Bazzichiamo ancora in una dimensione diafana, dove è possibile scorgere i contorni dell’elefante campeggiante sul logo cucito al cuore sin dal nostro primo vagito e che, orgogliosamente, riluce di una passione rossazzurra che riecheggerà, in qualsiasi caso, in eterno.
Il tempo dei fuochi d’artificio lessicali, lapilli di rassicurazioni, pioggia benevola di meteo-speranze, si è dissolto surclassato dall’avvento di un presente boia, giustiziere di quelle pseudo-convinzioni cadute sotto i colpi inferti dalle congerie di chi non è più in grado di scalare specchi fingendo di trovarvi appigli.
La SIGI si è fatta beffa della camera caritatis che avrebbe dovuto ospitare con solennità ieratica, dialoghi e dibattiti interni e, lungo lo stesso binario infausto del chiacchiericcio da cavedio traballante, abbiamo visto crollare il peristilio che lo reggeva a malapena sotto le sciabolate a stelle e strisce di Joe Tacopina, che se n’è infischiato dell’aplomb inglese, rammentando che il suo slang richiama il presunto autocontrollo british solo dal punto di vista lessicale, scadendo però nell’inflessione.
Risultato: la comunicazione bipartisan ha condotto alla scomunica di chi non indossa vesti sacre ma aveva l’obbligo morale e sportivo di condurre una trattativa così delicata per le sorti del Calcio Catania da imporre un’ineludibile autocensura. Il computo dei milioni di euro, quei fior di quattrini che fanno appassire le nostre speranze, fuoriescono come funghi dell’Etna quasi giorno dopo giorno.
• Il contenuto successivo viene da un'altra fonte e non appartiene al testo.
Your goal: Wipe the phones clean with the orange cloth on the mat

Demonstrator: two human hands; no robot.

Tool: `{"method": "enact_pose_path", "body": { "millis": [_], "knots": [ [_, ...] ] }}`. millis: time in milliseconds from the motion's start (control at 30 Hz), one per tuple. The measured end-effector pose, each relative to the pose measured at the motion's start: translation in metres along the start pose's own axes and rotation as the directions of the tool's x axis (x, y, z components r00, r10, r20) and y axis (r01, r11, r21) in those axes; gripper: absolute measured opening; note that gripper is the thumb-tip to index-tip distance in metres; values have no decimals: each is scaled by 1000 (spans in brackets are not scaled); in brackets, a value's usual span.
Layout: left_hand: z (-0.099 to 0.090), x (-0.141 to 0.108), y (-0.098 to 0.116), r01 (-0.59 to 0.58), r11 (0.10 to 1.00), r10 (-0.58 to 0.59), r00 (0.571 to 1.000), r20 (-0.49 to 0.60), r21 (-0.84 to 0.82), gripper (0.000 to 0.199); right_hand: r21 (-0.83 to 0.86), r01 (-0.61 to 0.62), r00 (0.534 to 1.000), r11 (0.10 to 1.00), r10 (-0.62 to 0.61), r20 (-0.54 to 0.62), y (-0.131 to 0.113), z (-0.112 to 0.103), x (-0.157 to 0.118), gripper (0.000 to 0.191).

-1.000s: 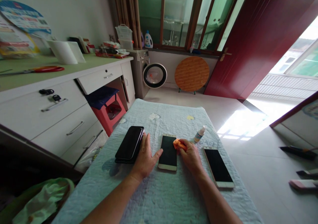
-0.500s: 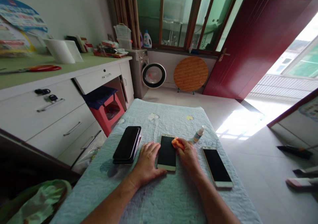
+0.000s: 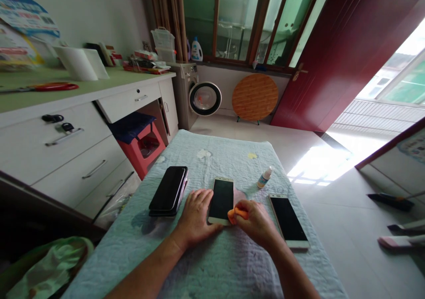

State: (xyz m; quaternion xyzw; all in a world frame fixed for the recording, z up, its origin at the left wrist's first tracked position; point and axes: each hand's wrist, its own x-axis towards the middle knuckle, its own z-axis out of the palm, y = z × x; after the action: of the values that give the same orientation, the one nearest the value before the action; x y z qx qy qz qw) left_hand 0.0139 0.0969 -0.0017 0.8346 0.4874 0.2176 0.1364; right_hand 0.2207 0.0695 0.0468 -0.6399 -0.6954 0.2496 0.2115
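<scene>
A gold-framed phone with a dark screen (image 3: pixel 222 198) lies face up on a pale blue quilted cloth (image 3: pixel 206 263). My left hand (image 3: pixel 196 217) rests against its left side and lower edge, thumb spread from the fingers. Pinched in my right hand (image 3: pixel 255 221) is an orange cloth (image 3: pixel 236 215), touching the phone's lower right corner. To the left sits a stack of phones with a black one on top (image 3: pixel 169 189). Another phone (image 3: pixel 288 220) lies on the right, and a small spray bottle (image 3: pixel 264 178) stands beyond my right hand.
Left of the covered table are a red stool (image 3: pixel 145 148), white drawers (image 3: pixel 76 157) and a lined bin (image 3: pixel 49 268). Farther back are a washing machine with its door open (image 3: pixel 205 98), a round wooden tabletop (image 3: pixel 255 97) and a red door (image 3: pixel 318 64).
My right hand and the orange cloth have moved down the phone's right edge, from near its top to its lower corner. My left hand stays on the left side.
</scene>
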Motion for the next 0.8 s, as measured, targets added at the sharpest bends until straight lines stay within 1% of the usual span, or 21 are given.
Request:
{"method": "enact_pose_path", "body": {
  "millis": [167,233,300,433,600,700,800],
  "knots": [
    [-1,0,0,-4,1000,4,1000,-1,2,93,42,11,997,999,-14,73,-3,-6,-3,12],
    [-1,0,0,-7,1000,7,1000,14,12,94,77,-5,997,997,-1,75,1,-4,-1,13],
    [-3,0,0,-10,1000,10,1000,29,21,94,136,-36,998,990,30,51,6,0,4,14],
    [-4,0,0,-34,999,34,999,27,13,90,246,-87,992,965,106,-63,16,9,17,15],
    [-4,-1,-2,-47,999,46,998,29,10,87,300,-59,965,952,132,-228,21,16,32,20],
    [-3,-1,-2,-48,999,48,998,27,9,87,328,-26,926,944,147,-349,24,19,39,23],
    [-3,-1,-1,-44,999,44,999,25,3,90,290,-8,858,957,156,-490,29,22,43,25]
  ]
}}
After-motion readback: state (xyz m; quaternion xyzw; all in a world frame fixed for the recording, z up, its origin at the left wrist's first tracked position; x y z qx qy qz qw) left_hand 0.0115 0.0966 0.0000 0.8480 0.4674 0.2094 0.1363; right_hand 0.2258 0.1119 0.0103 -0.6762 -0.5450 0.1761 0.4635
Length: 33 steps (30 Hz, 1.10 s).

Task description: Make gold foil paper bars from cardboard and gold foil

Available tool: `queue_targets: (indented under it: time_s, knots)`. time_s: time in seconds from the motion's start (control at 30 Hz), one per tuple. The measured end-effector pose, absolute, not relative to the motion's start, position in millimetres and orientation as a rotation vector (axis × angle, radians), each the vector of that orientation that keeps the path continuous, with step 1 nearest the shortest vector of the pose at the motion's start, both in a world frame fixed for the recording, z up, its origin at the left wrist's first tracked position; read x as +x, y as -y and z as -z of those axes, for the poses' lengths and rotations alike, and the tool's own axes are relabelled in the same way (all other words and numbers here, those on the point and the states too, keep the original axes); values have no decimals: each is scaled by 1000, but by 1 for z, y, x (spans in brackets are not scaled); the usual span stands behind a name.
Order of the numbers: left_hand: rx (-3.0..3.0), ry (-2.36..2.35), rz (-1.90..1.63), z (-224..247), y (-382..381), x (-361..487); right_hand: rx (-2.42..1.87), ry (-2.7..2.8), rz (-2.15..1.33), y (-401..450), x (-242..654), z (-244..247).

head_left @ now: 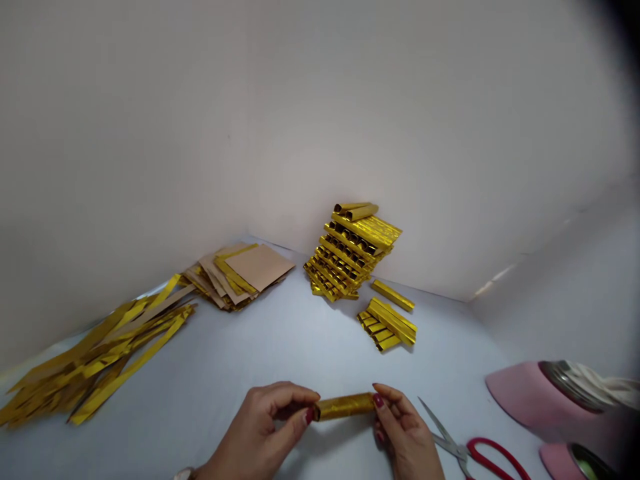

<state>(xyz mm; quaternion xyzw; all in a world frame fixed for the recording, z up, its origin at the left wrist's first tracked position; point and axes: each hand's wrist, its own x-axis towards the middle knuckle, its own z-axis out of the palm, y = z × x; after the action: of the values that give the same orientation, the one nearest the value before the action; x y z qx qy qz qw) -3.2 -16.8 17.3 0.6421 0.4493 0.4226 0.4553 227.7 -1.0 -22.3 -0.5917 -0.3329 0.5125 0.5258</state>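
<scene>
- Pale-blue tabletop (280, 353) fills most of our lower frame.
- Gold foil strips (105, 357) lie in a loose, overlapping heap at lower left.
- Crisscrossed layers of gold tubes make a tall stack (350, 257) right of centre.
- Brown-backed gold squares (263, 267) pile up left of centre.
- Pink metal-necked container (515, 393) sits at lower right, a smaller pink container (557, 460) below it.
- Our left hand (265, 427) and right hand (403, 427), bottom centre, each pinch one end of a rolled gold tube (345, 407).
- Red-handled scissors (460, 450) rest just beside our right hand, blades parted.
- Small tube cluster (393, 323) lies right of centre, one loose tube (393, 295) just above.
</scene>
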Motion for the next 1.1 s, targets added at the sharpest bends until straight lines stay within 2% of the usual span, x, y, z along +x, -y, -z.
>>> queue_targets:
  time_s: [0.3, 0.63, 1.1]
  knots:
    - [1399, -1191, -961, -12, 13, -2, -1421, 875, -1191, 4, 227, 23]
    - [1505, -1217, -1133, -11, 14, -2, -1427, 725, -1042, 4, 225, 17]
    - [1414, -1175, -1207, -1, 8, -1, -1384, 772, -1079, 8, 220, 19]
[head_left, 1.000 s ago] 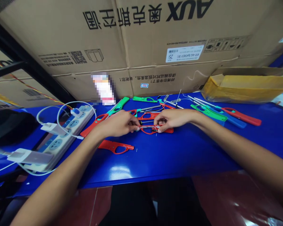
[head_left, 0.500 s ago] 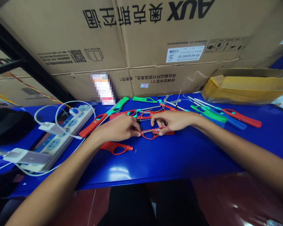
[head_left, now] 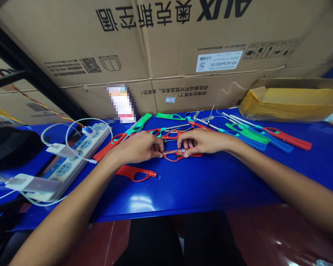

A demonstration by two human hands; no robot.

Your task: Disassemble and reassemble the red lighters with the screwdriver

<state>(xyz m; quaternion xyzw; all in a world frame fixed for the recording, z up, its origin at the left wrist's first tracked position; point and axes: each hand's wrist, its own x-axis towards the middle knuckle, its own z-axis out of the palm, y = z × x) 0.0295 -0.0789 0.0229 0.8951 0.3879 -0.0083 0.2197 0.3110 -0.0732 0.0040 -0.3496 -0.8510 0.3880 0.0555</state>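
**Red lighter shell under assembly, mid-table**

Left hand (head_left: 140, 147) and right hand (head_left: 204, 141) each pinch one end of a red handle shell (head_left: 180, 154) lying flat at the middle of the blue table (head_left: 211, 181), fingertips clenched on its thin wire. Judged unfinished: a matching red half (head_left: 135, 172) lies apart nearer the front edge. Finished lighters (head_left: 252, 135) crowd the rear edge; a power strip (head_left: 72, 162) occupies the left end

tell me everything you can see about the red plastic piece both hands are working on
The red handle shell is a flat, gun-shaped half casing of shiny red plastic with an oval finger loop. It lies flat, lengthwise left to right, on the blue table. A thin white wire and a small metal part rest along its top edge. The left hand pinches its left end; the right hand presses fingertips on its right part. Other parts lie just behind it.
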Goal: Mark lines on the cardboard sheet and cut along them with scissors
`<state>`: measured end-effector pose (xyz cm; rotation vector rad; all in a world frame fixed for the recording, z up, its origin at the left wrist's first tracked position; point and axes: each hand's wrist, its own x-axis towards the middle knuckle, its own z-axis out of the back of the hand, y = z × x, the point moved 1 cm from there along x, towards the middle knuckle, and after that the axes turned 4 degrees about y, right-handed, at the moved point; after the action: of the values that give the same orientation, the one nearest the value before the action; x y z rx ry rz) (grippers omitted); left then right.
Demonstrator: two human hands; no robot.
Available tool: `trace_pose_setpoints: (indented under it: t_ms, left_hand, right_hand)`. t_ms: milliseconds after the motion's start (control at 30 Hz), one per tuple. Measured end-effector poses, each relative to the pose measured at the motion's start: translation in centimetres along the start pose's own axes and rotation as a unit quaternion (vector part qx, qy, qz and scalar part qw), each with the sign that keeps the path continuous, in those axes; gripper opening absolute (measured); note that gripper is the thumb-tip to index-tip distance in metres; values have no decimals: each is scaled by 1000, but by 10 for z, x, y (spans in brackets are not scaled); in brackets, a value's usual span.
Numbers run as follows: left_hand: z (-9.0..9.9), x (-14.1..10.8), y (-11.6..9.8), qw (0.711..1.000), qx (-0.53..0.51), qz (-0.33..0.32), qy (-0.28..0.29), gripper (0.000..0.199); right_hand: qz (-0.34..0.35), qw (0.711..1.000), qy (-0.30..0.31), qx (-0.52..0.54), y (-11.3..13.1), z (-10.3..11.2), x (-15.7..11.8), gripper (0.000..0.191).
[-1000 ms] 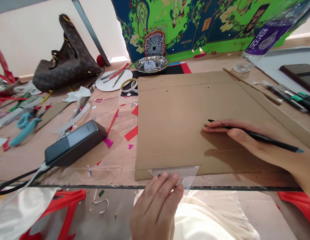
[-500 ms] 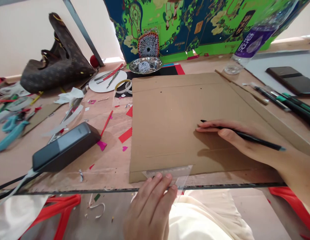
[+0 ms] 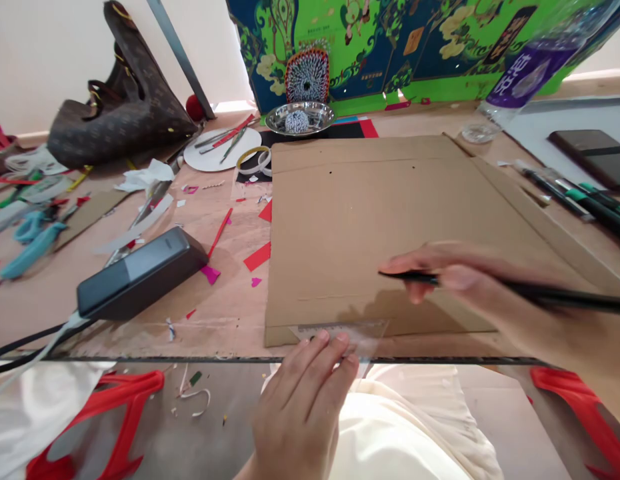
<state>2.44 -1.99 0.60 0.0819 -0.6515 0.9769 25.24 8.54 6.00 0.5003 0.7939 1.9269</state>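
Note:
A large sheet of brown cardboard [image 3: 365,227] lies on the wooden table, close to its front edge. My right hand [image 3: 470,287], blurred by motion, grips a black pen [image 3: 520,290] above the right half of the cardboard, with the pen's tip pointing left. My left hand [image 3: 310,393] rests its fingertips on a clear triangular ruler [image 3: 363,337], which lies over the cardboard's front edge and sticks out past the table edge. The left fingers are stretched out, pressing down on the ruler.
A grey power bank [image 3: 140,273] with cables stands at the left, near red and pink paper scraps. Behind the cardboard are a metal dish [image 3: 300,119] and tape rolls [image 3: 255,161]. A plastic bottle [image 3: 520,73], pens [image 3: 555,190] and a phone [image 3: 590,157] are at the right.
My right hand with the pen has come nearer to the front edge, and the pen has turned flatter. My left hand still holds the ruler down. The camera view has shifted slightly.

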Motion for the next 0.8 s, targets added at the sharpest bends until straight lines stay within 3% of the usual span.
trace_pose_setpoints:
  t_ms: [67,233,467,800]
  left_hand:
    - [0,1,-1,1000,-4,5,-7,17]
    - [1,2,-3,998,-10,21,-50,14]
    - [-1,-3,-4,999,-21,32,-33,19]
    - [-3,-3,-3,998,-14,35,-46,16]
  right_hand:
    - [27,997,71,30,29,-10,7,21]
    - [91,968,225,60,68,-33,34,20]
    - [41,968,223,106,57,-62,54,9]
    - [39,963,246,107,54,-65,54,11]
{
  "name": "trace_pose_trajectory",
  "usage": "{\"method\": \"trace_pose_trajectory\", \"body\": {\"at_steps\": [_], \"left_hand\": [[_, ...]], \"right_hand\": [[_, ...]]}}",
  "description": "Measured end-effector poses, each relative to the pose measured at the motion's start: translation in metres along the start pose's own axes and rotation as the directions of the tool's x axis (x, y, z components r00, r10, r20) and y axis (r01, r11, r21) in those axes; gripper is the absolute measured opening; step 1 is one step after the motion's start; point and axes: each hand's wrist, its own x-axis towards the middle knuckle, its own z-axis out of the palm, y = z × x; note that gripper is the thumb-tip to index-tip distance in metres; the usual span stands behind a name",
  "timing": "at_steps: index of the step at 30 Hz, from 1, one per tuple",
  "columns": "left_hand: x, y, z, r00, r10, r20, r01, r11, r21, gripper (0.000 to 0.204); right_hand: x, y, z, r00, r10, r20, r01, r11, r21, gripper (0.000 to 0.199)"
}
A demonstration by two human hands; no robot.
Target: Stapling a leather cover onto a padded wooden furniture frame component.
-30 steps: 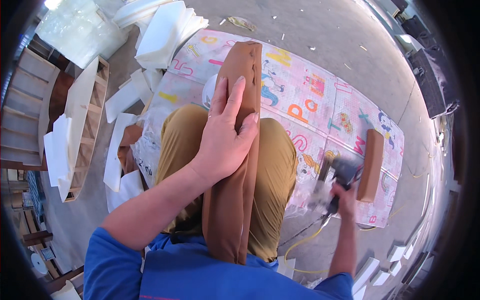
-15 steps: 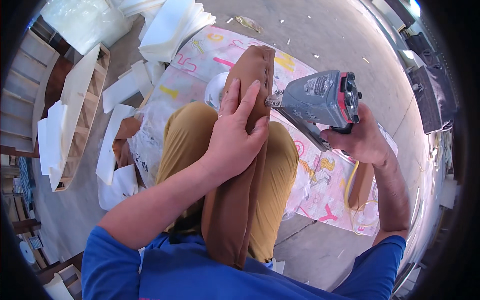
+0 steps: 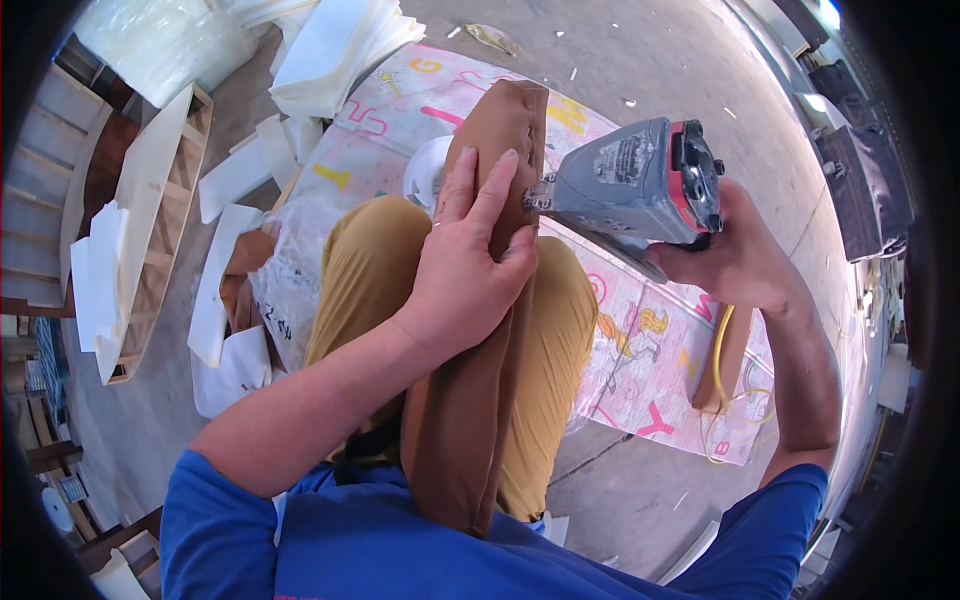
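Observation:
A long, brown fabric-covered padded piece lies lengthwise over my lap, its narrow far end pointing away from me. My left hand holds it near the far end, index and middle fingers apart on the fabric, thumb at the right edge. My right hand is closed around the handle of a grey and red staple gun. The gun's nose touches or nearly touches the piece's right edge, just beyond my left thumb. Puckered fabric runs along that edge above the nose. Where my right fingers wrap the handle is partly hidden.
Beneath my knees lies a printed pink-and-white sheet. A yellow hose runs by another brown piece at right. White foam sheets and a wooden frame stand left. A white round object sits behind the padded piece.
The staple gun's nose has moved slightly nearer me along the edge, and its body has tilted. My right forearm has swung outward. My left hand keeps its place on the piece.

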Motion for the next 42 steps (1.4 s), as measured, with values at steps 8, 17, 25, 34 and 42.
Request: {"method": "trace_pose_trajectory", "body": {"at_steps": [8,17,25,34,42], "left_hand": [[0.0,-0.003,0.001,1.0,-0.006,0.001,0.005,1.0,0.023,0.074],[0.005,-0.006,-0.003,1.0,0.005,0.014,-0.006,0.998,0.068,0.079],[-0.002,-0.007,0.01,0.998,0.056,-0.031,-0.055,0.997,0.054,0.078],[-0.031,0.05,0.034,0.937,0.348,-0.004,-0.34,0.919,0.198,0.044],[-0.036,0.068,0.066,0.838,0.5,0.218,-0.406,0.839,-0.364,0.018]], "right_hand": [[0.011,-0.005,-0.001,0.996,0.051,0.074,-0.047,0.998,-0.047,0.03],[0.012,-0.016,-0.008,0.994,0.099,0.052,-0.097,0.994,-0.041,0.026],[-0.076,0.233,0.051,0.732,0.148,-0.665,-0.413,0.873,-0.26,0.038],[-0.247,0.391,0.294,0.462,0.711,-0.53,-0.791,0.601,0.117,0.048],[-0.15,0.153,0.186,0.757,0.451,-0.473,0.056,0.676,0.735,0.044]]}}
Un bravo giornalista sportivo, abituato a destreggiarsi con lode o con infamia “al solito posto”, tra erba e tribuna stampa, tra penna e microfono nel post-partita, dovrebbe assurgere ad abile commercialista, ad accorto giurista, ad avveduto economista.
Se il Catania fosse una disciplina olimpica, sarebbe senz’altro la staffetta 4×100. Allora, immaginiamo quattro epoche a confronto, eccezionalmente sulla pista d’atletica del vecchio “Cibali” anziché sull’erba: da Marcoccio a Massimino, da Massimino a Gaucci, da Gaucci a Pulvirenti e da Pulvirenti alla SIGI, come se si passassero un testimone di platino che rischia di cadere a pochi centimetri dal traguardo autodistruggendosi e, pertanto, distruggendoci.
Se cade si rompe e, se si rompe, l’oscurità del fallimento sportivo avvolgerà i nostri capi già fasciati da cazzotti tonitruanti che ci fracassano i timpani da decenni, decretando la sparizione del C.C. Catania 1946, dopo 75 anni di gloriosa vita, la stessa età di papà o di mamma, di zio Tano o di nonna Carmela, la stessa generazione di chi, oggi, ci bacia, ci accarezza, ci asciuga le lacrime, si scomoda dalla poltrona per faticare al nostro posto sfidando incurante i segni del tempo. Ci ama.
Non sappiamo come andrà a finire preghiamo il “dio Calcio” di sconfessare la nostra fermezza e, di tanto in tanto, sguazziamo nell’illusione di “soldi trovati” che rabberciano la nostra amata casacca a guisa di cerotto sulle nostre ferite.
Ma i baci e le carezze, le lacrime e i sorrisi di mamma-papà-zio-zia-nonno-nonna Catania mancherebbero come l’aria che respiriamo, quella pura di montagna, e i discendenti del ’46 che minacciano di sostituire indegnamente quel pezzo di famiglia che se ne va via per sempre, saranno genitori adottivi, zii acquisiti, nonni che non si ricordano più di noi.
Per questo i soci dissidenti della SIGI dovrebbero mettere mano al portafoglio dopo aver consultato il cuore e spento il cervello, salvando il Calcio Catania oggi ma soprattutto domani e dopodomani e solo a patto che trovino, prima, benefattori incoscienti, rifuggendo questi travestimenti da ricercatori d’oro o, peggio, improvvisandosi ludopatici seriali da “gratta e vinci” che se trovi i soldi bene, altrimenti non potrai onorare la prossima scadenza. I “pazzi” della SIGI non bastano più. Adesso occorrerebbe qualcuno che rasenti una forma di follia patologica ancora sconosciuta ai luminari.